Implementasinya adalah, Bank Indonesia Provinsi Riau telah menyelenggarakan program capacity building Nazir Wakaf Produktif pada Maret 2024 lalu. Dalam pelaksanaannya, Bank Indonesia Provinsi Riau menggandeng Badan Wakaf Indonesia (BWI) Provinsi Riau sebagai lembaga yang memiliki tugas dan wewenang untuk mengembangkan dan memajukan perwakafan, termasuk pembinaan nazhir wakaf.
Memang wakaf produktif menjadi salah satu jenis wakaf yang lekat dengan manfaat progresif untuk pemberdayaan umat. Pengelolaan wakaf produktif dapat diartikan sebagai metode pengelolaan wakaf yang berorientasi pada pemberdayaan aset-aset produktif agar menghasilkan keuntungan secara berkelanjutan.
“Wakaf produktif memiliki potensi besar untuk menjadi sumber pembiayaan ekonomi syariah, dan pengembangan ekonomi nasional terutama di Provinsi Riau, yang pada akhirnya mampu memperkuat kesejahteraan sosial," ujar Abdul Rasyid.
Sementara itu Kepala Perwakilan BI Provinsi Riau, Panji Achmad menyebutkan dengan melihat potensi wakaf yang sangat besar di Indonesia sebagai negara dengan penduduk muslim terbanyak di dunia, diperlukan tata kelola yang optimal pada harta yang diwakafkan.
"Para nazir dituntut memiliki kemampuan yang mumpuni sebagai manajer wakaf untuk menunjang pengembangan, dan Bank Indonesia bersama pemerintah merespon kebutuhan tersebut dalam bentuk pelaksanaan capacity building mengenai pengelolaan wakaf produktif di Indonesia khususnya Provinsi Riau," ujarnya.

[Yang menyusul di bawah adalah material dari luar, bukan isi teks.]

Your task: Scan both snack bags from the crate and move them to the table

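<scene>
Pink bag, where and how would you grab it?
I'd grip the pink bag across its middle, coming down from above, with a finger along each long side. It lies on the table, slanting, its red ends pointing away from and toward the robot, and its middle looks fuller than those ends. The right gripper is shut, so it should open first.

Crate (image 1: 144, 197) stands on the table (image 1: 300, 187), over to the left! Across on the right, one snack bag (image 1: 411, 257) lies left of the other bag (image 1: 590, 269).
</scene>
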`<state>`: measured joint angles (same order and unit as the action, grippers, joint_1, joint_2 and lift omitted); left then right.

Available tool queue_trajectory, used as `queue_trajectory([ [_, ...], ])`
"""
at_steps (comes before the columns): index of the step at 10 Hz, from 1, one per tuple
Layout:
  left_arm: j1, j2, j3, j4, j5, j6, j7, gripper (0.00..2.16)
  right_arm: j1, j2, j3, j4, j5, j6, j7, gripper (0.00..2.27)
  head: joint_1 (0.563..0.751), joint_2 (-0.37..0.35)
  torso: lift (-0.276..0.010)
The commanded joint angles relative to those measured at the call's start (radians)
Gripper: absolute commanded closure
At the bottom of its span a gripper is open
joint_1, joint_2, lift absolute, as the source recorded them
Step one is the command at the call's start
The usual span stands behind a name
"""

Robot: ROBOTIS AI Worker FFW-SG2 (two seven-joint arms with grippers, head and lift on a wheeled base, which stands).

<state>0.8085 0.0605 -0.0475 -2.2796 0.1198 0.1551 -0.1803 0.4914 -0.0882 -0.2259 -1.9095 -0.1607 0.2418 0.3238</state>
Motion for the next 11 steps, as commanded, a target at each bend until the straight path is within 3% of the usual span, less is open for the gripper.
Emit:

Kedepannya, melalui kegiatan Capacity Building Nazhir Wakaf Produktif, para Nazir Wakaf dapat memperoleh pemahaman yang baik terkait pengelolaan wakaf produktif dari narasumber yang telah berpengalaman, sehingga diharapkan dapat menjadi nazhir wakaf yang lebih profesional.
"Dengan demikian, peran wakaf produktif dalam pengembangan pendidikan dan ekonomi syariah di Provinsi Riau akan lebih optimal, dan berdampak positif pada peningkatan kesejahteraan umat," pungkasnya.
Adapun program Jelajah Ekonomi dan Keuangan Syariah (EKSyar) Riau 2024 ini didukung oleh Kantor Perwakilan Bank Indonesia Provinsi Riau, dan Bank Riau Kepri (BRK) Syariah.